→ How to complete this task
Return each record shown beneath, word for word.

→ Records shown
= Beginning of Section =
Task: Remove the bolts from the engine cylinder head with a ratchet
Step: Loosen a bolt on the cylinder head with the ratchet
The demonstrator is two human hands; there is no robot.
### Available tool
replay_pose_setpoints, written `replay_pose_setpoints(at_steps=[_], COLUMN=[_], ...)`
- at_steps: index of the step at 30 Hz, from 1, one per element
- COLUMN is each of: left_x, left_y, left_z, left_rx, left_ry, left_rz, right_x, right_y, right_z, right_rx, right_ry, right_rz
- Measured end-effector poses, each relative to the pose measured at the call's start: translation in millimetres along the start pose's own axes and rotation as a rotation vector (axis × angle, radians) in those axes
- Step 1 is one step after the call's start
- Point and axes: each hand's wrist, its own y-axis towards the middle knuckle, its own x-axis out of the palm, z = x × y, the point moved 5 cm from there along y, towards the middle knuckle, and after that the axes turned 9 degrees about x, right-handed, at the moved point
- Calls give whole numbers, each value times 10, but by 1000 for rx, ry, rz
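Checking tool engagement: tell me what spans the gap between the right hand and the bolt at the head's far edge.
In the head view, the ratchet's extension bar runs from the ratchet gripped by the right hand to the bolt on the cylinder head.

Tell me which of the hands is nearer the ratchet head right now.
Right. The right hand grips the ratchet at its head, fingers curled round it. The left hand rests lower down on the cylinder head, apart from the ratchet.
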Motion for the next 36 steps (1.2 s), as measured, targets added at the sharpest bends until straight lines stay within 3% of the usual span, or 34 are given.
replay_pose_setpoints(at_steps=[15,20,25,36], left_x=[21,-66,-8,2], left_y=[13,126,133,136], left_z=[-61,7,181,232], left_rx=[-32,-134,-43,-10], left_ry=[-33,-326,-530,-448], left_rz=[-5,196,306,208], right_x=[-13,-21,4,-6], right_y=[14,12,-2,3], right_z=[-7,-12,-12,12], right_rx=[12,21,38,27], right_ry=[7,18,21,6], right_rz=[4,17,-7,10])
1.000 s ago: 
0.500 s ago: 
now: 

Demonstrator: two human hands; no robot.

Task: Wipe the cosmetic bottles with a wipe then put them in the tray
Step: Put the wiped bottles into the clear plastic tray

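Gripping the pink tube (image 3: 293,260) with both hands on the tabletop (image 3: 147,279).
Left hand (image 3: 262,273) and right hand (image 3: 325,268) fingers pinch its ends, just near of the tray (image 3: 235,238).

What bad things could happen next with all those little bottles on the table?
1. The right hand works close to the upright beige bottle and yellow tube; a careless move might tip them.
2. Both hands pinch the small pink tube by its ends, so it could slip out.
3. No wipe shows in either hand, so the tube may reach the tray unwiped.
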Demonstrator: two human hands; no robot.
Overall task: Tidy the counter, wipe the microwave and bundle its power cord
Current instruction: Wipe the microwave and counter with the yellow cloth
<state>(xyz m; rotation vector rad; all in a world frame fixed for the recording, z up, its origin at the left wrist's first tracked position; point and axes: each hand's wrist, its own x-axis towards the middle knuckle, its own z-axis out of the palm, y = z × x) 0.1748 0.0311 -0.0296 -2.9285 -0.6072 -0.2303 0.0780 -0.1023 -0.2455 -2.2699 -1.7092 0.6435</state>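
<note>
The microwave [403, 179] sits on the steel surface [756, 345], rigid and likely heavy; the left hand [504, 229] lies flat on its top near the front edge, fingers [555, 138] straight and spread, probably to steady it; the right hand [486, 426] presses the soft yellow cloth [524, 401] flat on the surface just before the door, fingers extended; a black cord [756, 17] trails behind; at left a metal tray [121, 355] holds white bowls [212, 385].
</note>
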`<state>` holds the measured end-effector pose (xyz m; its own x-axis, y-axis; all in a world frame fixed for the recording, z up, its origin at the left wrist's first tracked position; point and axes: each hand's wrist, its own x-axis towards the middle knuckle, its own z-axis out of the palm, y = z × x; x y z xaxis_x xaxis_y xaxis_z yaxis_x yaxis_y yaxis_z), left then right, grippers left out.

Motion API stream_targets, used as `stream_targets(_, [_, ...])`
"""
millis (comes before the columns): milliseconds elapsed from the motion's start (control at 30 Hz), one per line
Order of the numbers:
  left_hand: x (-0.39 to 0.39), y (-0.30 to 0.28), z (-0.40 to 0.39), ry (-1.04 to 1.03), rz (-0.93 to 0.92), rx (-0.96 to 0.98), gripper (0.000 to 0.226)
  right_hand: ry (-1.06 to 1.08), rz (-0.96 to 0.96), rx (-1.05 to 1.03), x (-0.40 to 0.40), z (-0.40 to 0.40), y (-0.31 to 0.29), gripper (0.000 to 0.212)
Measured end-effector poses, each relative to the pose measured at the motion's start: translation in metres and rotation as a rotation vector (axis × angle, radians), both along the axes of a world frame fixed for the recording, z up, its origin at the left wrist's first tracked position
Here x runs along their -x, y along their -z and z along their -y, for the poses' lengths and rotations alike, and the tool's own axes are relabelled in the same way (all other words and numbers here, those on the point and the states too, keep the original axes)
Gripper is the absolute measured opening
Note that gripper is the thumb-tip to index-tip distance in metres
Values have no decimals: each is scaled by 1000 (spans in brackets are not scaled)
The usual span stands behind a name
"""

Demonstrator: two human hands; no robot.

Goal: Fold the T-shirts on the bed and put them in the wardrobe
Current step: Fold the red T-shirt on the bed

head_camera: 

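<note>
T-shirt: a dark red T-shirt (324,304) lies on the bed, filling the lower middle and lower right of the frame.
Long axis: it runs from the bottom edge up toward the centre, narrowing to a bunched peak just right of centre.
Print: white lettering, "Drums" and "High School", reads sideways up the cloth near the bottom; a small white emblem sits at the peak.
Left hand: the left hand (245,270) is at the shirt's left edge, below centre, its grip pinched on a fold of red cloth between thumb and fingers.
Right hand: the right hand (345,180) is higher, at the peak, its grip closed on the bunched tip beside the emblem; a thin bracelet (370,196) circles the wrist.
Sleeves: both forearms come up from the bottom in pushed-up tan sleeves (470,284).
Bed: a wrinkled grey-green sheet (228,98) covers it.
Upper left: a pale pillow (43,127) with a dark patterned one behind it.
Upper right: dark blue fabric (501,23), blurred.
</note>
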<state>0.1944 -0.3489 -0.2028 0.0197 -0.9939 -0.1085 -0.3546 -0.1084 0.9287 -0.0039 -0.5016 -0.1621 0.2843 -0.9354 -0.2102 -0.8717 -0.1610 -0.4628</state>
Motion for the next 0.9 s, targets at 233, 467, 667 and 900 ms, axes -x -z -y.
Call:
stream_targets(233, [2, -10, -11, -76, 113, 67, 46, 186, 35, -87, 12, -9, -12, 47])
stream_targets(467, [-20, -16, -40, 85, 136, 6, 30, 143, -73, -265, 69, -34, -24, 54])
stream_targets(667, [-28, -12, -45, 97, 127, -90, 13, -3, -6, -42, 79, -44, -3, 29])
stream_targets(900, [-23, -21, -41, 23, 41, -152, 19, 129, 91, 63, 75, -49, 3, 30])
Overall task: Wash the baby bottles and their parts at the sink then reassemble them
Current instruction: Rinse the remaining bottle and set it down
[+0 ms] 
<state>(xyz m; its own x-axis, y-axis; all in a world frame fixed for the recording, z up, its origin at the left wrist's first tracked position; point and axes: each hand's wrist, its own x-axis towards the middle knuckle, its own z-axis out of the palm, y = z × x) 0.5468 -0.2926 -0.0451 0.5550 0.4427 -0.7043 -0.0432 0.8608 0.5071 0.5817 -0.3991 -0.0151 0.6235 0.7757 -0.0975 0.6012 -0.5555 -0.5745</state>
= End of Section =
→ Final answer
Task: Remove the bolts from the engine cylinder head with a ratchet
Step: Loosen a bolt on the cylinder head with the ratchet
The demonstrator is two human hands; there is no robot.
### Available tool
replay_pose_setpoints, written `replay_pose_setpoints(at_steps=[_], COLUMN=[_], ...)`
- at_steps: index of the step at 30 Hz, from 1, one per element
- COLUMN is each of: left_x, left_y, left_z, left_rx, left_ry, left_rz, right_x, right_y, right_z, right_rx, right_ry, right_rz
- Measured end-effector poses, each relative to the pose measured at the call's start: translation in millimetres along the start pose's own axes and rotation as a rotation vector (axis × angle, radians) in those axes
- Step 1 is one step after the call's start
- Point and axes: each hand's wrist, its own y-axis towards the middle knuckle, its own x-axis out of the palm, z = x × y, the point moved 5 cm from there along y, towards the middle knuckle, and after that the axes turned 9 degrees about x, right-handed, at the moved point
- Calls give whole numbers, each value times 10, but by 1000 for rx, ry, rz
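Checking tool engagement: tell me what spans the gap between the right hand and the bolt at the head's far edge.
In the head view, the ratchet's extension bar runs from the ratchet gripped by the right hand to the bolt on the cylinder head.

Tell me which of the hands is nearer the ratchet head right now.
Right. The right hand grips the ratchet at its head, fingers curled round it. The left hand rests lower down on the cylinder head, apart from the ratchet.
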Motion for the next 36 steps (1.2 s), as measured, targets added at the sharpest bends until straight lines stay within 3% of the usual span, or 34 are given.
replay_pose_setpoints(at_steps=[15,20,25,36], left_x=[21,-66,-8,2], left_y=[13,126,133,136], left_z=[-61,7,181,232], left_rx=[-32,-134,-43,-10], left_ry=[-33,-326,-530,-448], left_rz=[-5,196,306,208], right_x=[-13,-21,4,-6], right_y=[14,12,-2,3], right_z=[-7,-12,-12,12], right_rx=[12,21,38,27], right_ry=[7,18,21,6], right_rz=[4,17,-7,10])
1.000 s ago: 
0.500 s ago: 
now: 

Demonstrator: two human hands; no robot.

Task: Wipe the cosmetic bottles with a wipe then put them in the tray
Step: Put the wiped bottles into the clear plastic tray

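Gripping the pink tube (image 3: 293,260) with both hands on the tabletop (image 3: 147,279).
Left hand (image 3: 262,273) and right hand (image 3: 325,268) fingers pinch its ends, just near of the tray (image 3: 235,238).

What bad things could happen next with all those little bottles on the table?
1. The right hand works close to the upright beige bottle and yellow tube; a careless move might tip them.
2. Both hands pinch the small pink tube by its ends, so it could slip out.
3. No wipe shows in either hand, so the tube may reach the tray unwiped.
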Demonstrator: two human hands; no robot.
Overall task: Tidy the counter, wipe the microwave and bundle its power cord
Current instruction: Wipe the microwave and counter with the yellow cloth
<state>(xyz m; rotation vector rad; all in a world frame fixed for the recording, z up, its origin at the left wrist's first tracked position; point and axes: each hand's wrist, its own x-axis towards the middle knuckle, its own z-axis out of the palm, y = z × x) 0.1748 0.0311 -0.0296 -2.9285 -0.6072 -0.2303 0.0780 -0.1023 -0.2455 -2.2699 -1.7092 0.6435</state>
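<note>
The microwave [403, 179] sits on the steel surface [756, 345], rigid and likely heavy; the left hand [504, 229] lies flat on its top near the front edge, fingers [555, 138] straight and spread, probably to steady it; the right hand [486, 426] presses the soft yellow cloth [524, 401] flat on the surface just before the door, fingers extended; a black cord [756, 17] trails behind; at left a metal tray [121, 355] holds white bowls [212, 385].
</note>
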`<state>` holds the measured end-effector pose (xyz m; its own x-axis, y-axis; all in a world frame fixed for the recording, z up, its origin at the left wrist's first tracked position; point and axes: each hand's wrist, its own x-axis towards the middle knuckle, its own z-axis out of the palm, y = z × x; x y z xaxis_x xaxis_y xaxis_z yaxis_x yaxis_y yaxis_z), left then right, grippers left out.

Motion API stream_targets, used as `stream_targets(_, [_, ...])`
"""
millis (comes before the columns): milliseconds elapsed from the motion's start (control at 30 Hz), one per line
Order of the numbers:
  left_hand: x (-0.39 to 0.39), y (-0.30 to 0.28), z (-0.40 to 0.39), ry (-1.04 to 1.03), rz (-0.93 to 0.92), rx (-0.96 to 0.98), gripper (0.000 to 0.226)
  right_hand: ry (-1.06 to 1.08), rz (-0.96 to 0.96), rx (-1.05 to 1.03), x (-0.40 to 0.40), z (-0.40 to 0.40), y (-0.31 to 0.29), gripper (0.000 to 0.212)
Measured end-effector poses, each relative to the pose measured at the motion's start: translation in metres and rotation as a rotation vector (axis × angle, radians), both along the axes of a world frame fixed for the recording, z up, its origin at the left wrist's first tracked position
Here x runs along their -x, y along their -z and z along their -y, for the poses' lengths and rotations alike, and the tool's own axes are relabelled in the same way (all other words and numbers here, those on the point and the states too, keep the original axes)
Gripper is the absolute measured opening
Note that gripper is the thumb-tip to index-tip distance in metres
Values have no decimals: each is scaled by 1000 (spans in brackets are not scaled)
The usual span stands behind a name
"""

Demonstrator: two human hands; no robot.

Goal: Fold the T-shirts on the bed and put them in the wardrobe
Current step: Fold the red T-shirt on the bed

head_camera: 

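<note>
T-shirt: a dark red T-shirt (324,304) lies on the bed, filling the lower middle and lower right of the frame.
Long axis: it runs from the bottom edge up toward the centre, narrowing to a bunched peak just right of centre.
Print: white lettering, "Drums" and "High School", reads sideways up the cloth near the bottom; a small white emblem sits at the peak.
Left hand: the left hand (245,270) is at the shirt's left edge, below centre, its grip pinched on a fold of red cloth between thumb and fingers.
Right hand: the right hand (345,180) is higher, at the peak, its grip closed on the bunched tip beside the emblem; a thin bracelet (370,196) circles the wrist.
Sleeves: both forearms come up from the bottom in pushed-up tan sleeves (470,284).
Bed: a wrinkled grey-green sheet (228,98) covers it.
Upper left: a pale pillow (43,127) with a dark patterned one behind it.
Upper right: dark blue fabric (501,23), blurred.
</note>
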<state>0.1944 -0.3489 -0.2028 0.0197 -0.9939 -0.1085 -0.3546 -0.1084 0.9287 -0.0039 -0.5016 -0.1621 0.2843 -0.9354 -0.2102 -0.8717 -0.1610 -0.4628</state>
Motion for the next 0.9 s, targets at 233, 467, 667 and 900 ms, axes -x -z -y.
Call:
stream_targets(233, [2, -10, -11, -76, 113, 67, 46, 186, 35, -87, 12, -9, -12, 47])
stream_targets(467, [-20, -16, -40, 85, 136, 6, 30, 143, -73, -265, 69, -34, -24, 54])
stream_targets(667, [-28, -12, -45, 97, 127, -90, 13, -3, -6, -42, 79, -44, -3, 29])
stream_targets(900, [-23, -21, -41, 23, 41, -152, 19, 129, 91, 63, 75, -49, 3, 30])
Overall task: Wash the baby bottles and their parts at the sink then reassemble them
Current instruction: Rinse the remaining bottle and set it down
[+0 ms] 
<state>(xyz m; its own x-axis, y-axis; all in a world frame fixed for the recording, z up, its origin at the left wrist's first tracked position; point and axes: each hand's wrist, its own x-axis towards the middle knuckle, its own z-axis out of the palm, y = z × x) 0.5468 -0.2926 -0.0451 0.5550 0.4427 -0.7043 -0.0432 0.8608 0.5071 0.5817 -0.3991 -0.0151 0.6235 0.7757 -0.0975 0.6012 -0.5555 -0.5745</state>

This finishes the answer to the exercise.